Implementing a Data Capture System Using TorQ on Amazon FinSpace with Managed kdb Insights

Jonny Press

At Data Intellect we have been collaborating with AWS and KX, integrating our TorQ framework to work seamlessly with Amazon FinSpace with Managed kdb Insights. In this blog we will explain how we migrated TorQ, and give some pointers to anyone else who might be considering a kdb codebase or framework migration.

The Challenge

Capturing, persisting and analyzing real time data is a challenging problem. Daily data volumes can be fixed (such as a smart meter sending a reading on a pre-set schedule) or fluctuate (such as website traffic, or price quotes in foreign exchange markets). Data may be discarded, but given that future analytic use cases are usually unknown it is common to maintain data indefinitely at full granularity. Well built systems tend to attract additional users and business use cases.

If we look at some specific financial market examples, an intra-day profile of AAPL quote volume is shown below – note the high data rates at market open.

Intra-day Quote Volume

A daily view of AAPL quote volume is below. It can be seen that on most days, having sufficient capture capacity for 400k updates would suffice, but there are many days with higher volumes including a peak of 750k updates.

Daily Quote Volume

An ideal data capture system needs to be able to cope with:

Fluctuating capture rates, including sudden spikes.
Increasing data volumes over time.
Persistence of historic data indefinitely.
Increasing volume of user requests against longer and longer data histories.

The ideal solution will likely require flexibility and scalability at both the hardware and software level.

Enter Amazon FinSpace with Managed kdb Insights

AWS and KX launched Managed kdb Insights in June 2023. kdb Insights is the timeseries database and analytics engine from KX, used by leading organisations to capture, analyze and store huge volumes (think multi-Terabytes) of data in real-time. Managed kdb Insights provides a managed environment for deploying new or existing kdb applications on AWS infrastructure. The driver behind Managed kdb Insights is to ease the development and operational burden on kdb applications by making it easy to configure, manage and run at scale kdb workloads on AWS.

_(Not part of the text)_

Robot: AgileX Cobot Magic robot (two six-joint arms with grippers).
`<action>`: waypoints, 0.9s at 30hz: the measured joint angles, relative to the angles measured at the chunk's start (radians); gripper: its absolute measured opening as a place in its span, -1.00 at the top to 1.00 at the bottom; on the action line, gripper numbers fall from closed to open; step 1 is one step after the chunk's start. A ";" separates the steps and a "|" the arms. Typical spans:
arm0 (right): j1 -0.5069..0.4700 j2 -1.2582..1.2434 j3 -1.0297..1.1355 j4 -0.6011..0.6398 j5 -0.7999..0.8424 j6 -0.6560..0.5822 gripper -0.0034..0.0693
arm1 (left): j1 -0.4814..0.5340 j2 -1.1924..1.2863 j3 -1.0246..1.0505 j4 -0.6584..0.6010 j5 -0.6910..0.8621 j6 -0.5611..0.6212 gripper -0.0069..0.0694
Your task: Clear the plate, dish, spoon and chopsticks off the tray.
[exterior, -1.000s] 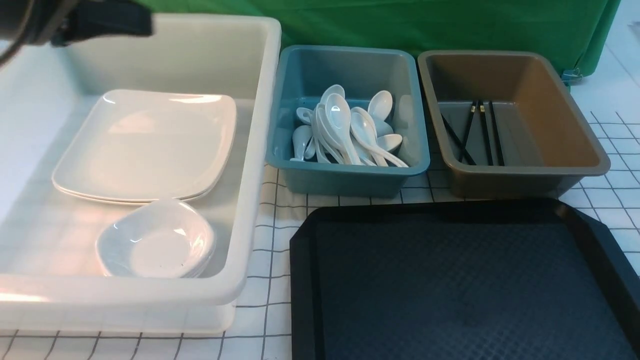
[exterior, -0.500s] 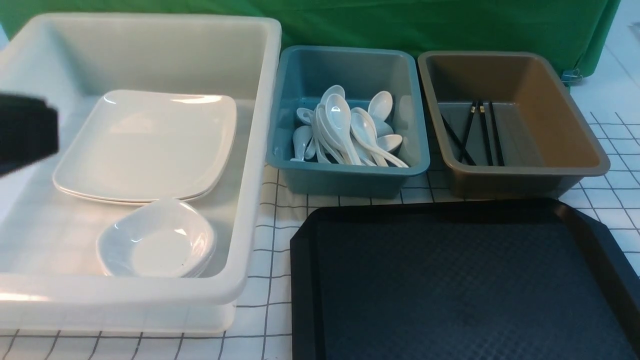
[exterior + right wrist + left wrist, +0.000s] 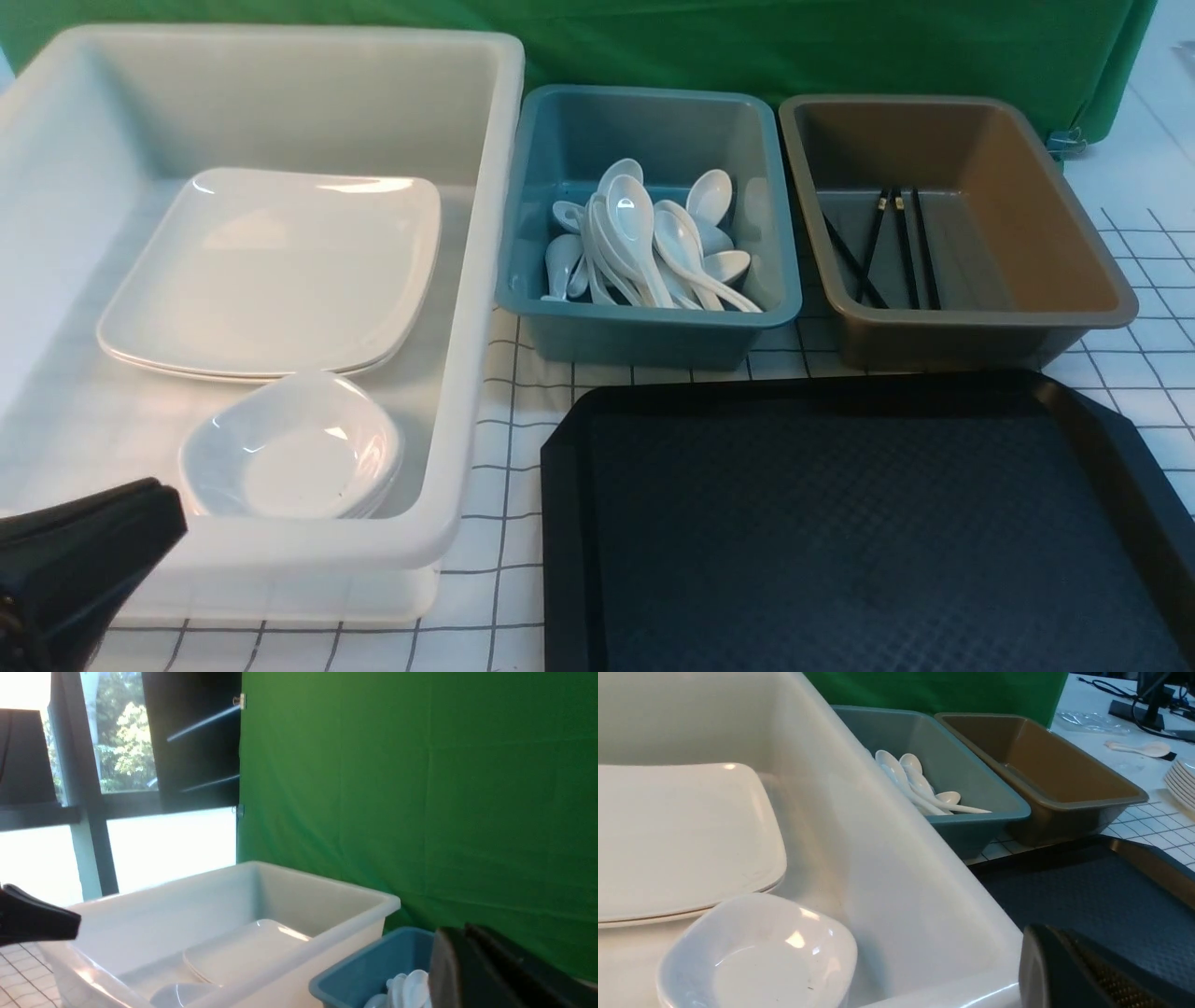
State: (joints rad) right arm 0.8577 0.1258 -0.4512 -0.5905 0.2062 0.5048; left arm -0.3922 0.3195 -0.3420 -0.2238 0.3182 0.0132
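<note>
**Tray bare, tableware sorted into 3 bins**

The black tray (image 3: 868, 532) fills the lower right of the front view with nothing on its textured floor. At the left of that frame a large white tub (image 3: 485, 280) holds 2 stacked plates (image 3: 271, 271) toward its far side and small squarish dishes (image 3: 294, 448) stacked nearer the lower edge, just touching the plates' rim. In the upper middle, a blue bin (image 3: 644, 327) holds a heap of white spoons (image 3: 644, 243). To its right, a brown bin (image 3: 1055, 233) holds black chopsticks (image 3: 901, 247) with gold bands, lying along its floor.

The left gripper (image 3: 173, 513) pokes in at the lower left corner of the front view, in front of the tub's near wall; its fingers are pressed together and hold nothing. The right gripper (image 3: 462, 952) shows only in its own wrist view, at the lower right, fingers closed flat against each other and empty, with the tub and blue bin beyond it.
</note>
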 joint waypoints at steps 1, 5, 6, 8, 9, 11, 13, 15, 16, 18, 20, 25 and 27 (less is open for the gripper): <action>0.000 -0.008 0.001 -0.001 -0.003 0.006 0.89 | 0.000 -0.002 0.009 -0.001 -0.018 0.000 0.82; 0.000 -0.016 0.001 -0.002 -0.007 0.017 0.88 | 0.000 -0.003 0.014 -0.004 -0.060 0.003 0.82; 0.000 -0.016 0.002 -0.003 -0.007 0.017 0.88 | 0.000 -0.003 0.016 -0.004 -0.067 0.003 0.82; 0.000 -0.016 0.002 -0.003 -0.007 0.019 0.86 | 0.000 -0.003 0.019 -0.004 -0.078 0.005 0.82; 0.000 -0.016 0.002 -0.003 -0.007 0.019 0.86 | 0.000 -0.003 0.019 -0.004 -0.078 0.005 0.82; 0.000 -0.016 0.003 -0.004 -0.007 0.019 0.86 | 0.000 -0.003 0.020 -0.004 -0.083 0.005 0.82; 0.000 -0.016 0.004 -0.004 -0.007 0.019 0.84 | 0.000 -0.003 0.020 -0.004 -0.082 0.005 0.82; 0.000 -0.016 0.004 -0.004 -0.007 0.019 0.83 | 0.000 -0.003 0.020 -0.004 -0.082 0.005 0.82; 0.000 -0.016 0.004 -0.004 -0.007 0.019 0.82 | 0.000 -0.003 0.020 -0.004 -0.082 0.005 0.82; 0.000 -0.016 0.004 -0.004 -0.007 0.019 0.80 | 0.000 -0.003 0.020 -0.004 -0.082 0.005 0.82; 0.000 -0.016 0.004 -0.004 -0.007 0.020 0.78 | 0.000 -0.003 0.020 -0.004 -0.082 0.005 0.82; 0.000 -0.016 0.004 -0.004 -0.007 0.020 0.75 | 0.000 -0.003 0.020 0.003 -0.082 0.005 0.82; 0.000 -0.016 0.004 -0.004 -0.007 0.020 0.74 | 0.000 -0.003 0.020 0.026 -0.082 0.009 0.82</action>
State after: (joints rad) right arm 0.8577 0.1093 -0.4470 -0.5949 0.1995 0.5247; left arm -0.3922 0.3163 -0.3217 -0.1973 0.2362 0.0217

At Data Intellect we like the approach of lowering the development burden and to have a standardised approach to standard problems. That was one of the original drivers behind our kdb framework, TorQ, which is the backbone of many kdb data capture installations. Over the last number of months we have been collaborating with AWS and KX to ensure TorQ is fully interoperable with Managed kdb Insights. The target outcomes are to:

Create a migration pathway to allow TorQ users to migrate easily to Managed kdb Insights.
Give a leg up or head start to firms wishing to build from scratch or migrate existing applications to Managed kdb Insights.

What is TorQ?

TorQ is our open source kdb+ framework, released in 2015. TorQ provides a default data capture architecture and solves a number of common problems encountered in a kdb+ system build out.

A basic example TorQ data capture architecture running on two Amazon Elastic Compute Cloud (Amazon EC2) instances is outlined below. A lot of TorQ deployments would be similar to this, and the architecture should be familiar to anyone who has used a kdb+ tick style data capture system (if it’s not familiar and you would like to learn more, you can read up on KX or get in touch). TorQ consists of a number of separate data capture and access components and in this example requires both local storage and shared storage.

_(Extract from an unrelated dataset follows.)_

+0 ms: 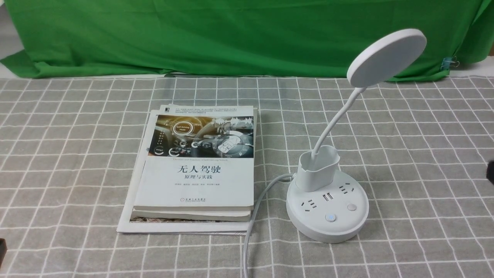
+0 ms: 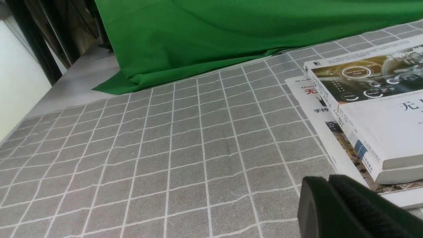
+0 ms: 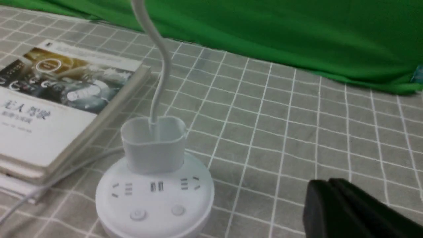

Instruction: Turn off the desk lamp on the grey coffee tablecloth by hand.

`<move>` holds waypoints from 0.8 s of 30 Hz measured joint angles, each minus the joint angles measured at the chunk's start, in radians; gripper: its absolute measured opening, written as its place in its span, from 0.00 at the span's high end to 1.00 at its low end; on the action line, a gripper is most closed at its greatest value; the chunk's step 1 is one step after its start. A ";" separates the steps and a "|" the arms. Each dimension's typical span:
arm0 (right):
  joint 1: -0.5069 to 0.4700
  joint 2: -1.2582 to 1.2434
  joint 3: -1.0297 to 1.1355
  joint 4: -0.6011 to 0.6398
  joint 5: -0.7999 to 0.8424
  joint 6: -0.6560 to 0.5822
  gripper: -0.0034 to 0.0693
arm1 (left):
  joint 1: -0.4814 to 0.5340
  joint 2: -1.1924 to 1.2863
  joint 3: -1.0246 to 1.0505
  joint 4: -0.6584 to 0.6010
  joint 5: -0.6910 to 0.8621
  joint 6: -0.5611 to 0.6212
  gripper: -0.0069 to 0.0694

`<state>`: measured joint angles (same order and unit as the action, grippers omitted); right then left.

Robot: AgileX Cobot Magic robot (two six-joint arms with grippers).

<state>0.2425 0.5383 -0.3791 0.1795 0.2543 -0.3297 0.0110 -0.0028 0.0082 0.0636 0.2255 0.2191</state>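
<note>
Plausibly the black right gripper (image 3: 327, 188), jaws pressed shut on nothing, could slip off a small round button (image 1: 330, 217) and shove the white plastic desk lamp (image 1: 318, 172) sideways

Front view high over the tablecloth (image 1: 58, 154) — wrist views low, books (image 2: 380, 125) in both.

The desk lamp (image 1: 327, 208) stood right of centre on the grey coffee tablecloth (image 1: 424, 154); its disc head (image 1: 386, 58) was tilted, high above the round base; the thin neck rose from the pen-holder cup (image 1: 318, 172); two buttons sat on the base's near side; the white cord (image 1: 255, 206) curved toward the near edge, just beside a stack of books (image 1: 197, 181); a green backdrop cloth (image 1: 231, 34) hung behind.
</note>
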 joint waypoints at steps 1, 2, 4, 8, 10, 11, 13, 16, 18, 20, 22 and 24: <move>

TorQ Architecture Describing the detailed function of each component is outside of the scope of this article, but in summary:

Data is received and parsed by Feed Handlers.
Feed Handlers push data to a Tickerplant which writes it to an on-disk log.
The RDB (Realtime Database) and WDB (Writing Database) subscribe to the Tickerplant and receive data.
The RDB creates an in-memory view of the most current (“today’s”) dataset.
The WDB logs data to disk, and moves it to the Shared Storage at the period finish (end-of-day).
The HDB (Historic Database) accesses historic data from disk and serves user queries.
The Gateway provides a single point of access and a consolidated view across disparate processes.
The Housekeeping, Discovery, Monitor and Reporter processes are ancillary TorQ processes.

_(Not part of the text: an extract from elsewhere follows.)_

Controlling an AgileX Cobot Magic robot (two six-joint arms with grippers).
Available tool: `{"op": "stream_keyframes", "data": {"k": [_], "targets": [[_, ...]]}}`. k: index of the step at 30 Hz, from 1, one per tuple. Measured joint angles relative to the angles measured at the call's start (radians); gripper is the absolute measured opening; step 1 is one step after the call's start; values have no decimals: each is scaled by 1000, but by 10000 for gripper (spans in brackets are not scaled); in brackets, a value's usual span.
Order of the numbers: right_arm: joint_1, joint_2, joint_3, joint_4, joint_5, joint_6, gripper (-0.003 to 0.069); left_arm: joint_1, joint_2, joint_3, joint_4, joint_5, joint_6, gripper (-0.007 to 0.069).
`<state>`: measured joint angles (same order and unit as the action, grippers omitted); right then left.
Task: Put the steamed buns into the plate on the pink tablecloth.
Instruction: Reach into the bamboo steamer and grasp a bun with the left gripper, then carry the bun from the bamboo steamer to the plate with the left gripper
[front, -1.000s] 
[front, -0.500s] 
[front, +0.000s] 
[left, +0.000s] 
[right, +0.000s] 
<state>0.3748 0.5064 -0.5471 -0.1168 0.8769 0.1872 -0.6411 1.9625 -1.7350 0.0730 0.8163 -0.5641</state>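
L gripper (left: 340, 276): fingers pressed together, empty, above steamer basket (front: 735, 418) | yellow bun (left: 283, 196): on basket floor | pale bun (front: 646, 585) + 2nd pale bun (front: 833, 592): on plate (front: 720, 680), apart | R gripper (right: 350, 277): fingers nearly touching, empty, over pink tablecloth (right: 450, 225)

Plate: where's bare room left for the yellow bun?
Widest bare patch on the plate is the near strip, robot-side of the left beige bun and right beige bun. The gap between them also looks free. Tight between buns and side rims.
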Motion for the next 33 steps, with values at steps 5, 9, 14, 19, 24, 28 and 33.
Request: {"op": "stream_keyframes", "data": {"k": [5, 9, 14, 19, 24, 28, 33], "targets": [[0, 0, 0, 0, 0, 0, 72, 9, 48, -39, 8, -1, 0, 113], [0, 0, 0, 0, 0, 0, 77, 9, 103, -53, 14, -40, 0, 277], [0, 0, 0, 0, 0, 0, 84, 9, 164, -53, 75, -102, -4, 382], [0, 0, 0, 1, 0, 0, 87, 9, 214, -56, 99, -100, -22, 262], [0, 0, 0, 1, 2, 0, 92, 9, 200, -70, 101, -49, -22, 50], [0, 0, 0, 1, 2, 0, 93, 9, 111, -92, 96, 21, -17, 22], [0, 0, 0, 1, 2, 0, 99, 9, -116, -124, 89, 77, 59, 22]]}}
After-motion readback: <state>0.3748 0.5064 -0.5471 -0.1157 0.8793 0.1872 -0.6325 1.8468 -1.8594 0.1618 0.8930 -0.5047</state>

How does Managed kdb Insights approach the challenge?

Managed kdb Insights approaches kdb+ from a lowest-common-denominator view point, and doesn’t try to mandate a specific way of doing things, with the exception of using managed storage for data.

Managed kdb Insights provides several types of cluster to deploy kdb+ applications. A cluster is defined by its capabilities – primarily the resources it has available to it (for example managed storage, or locally attached disk). Each cluster can contain one or more nodes which map to kdb processes. A cluster can be configured to scale up or scale down the number of available nodes based on load.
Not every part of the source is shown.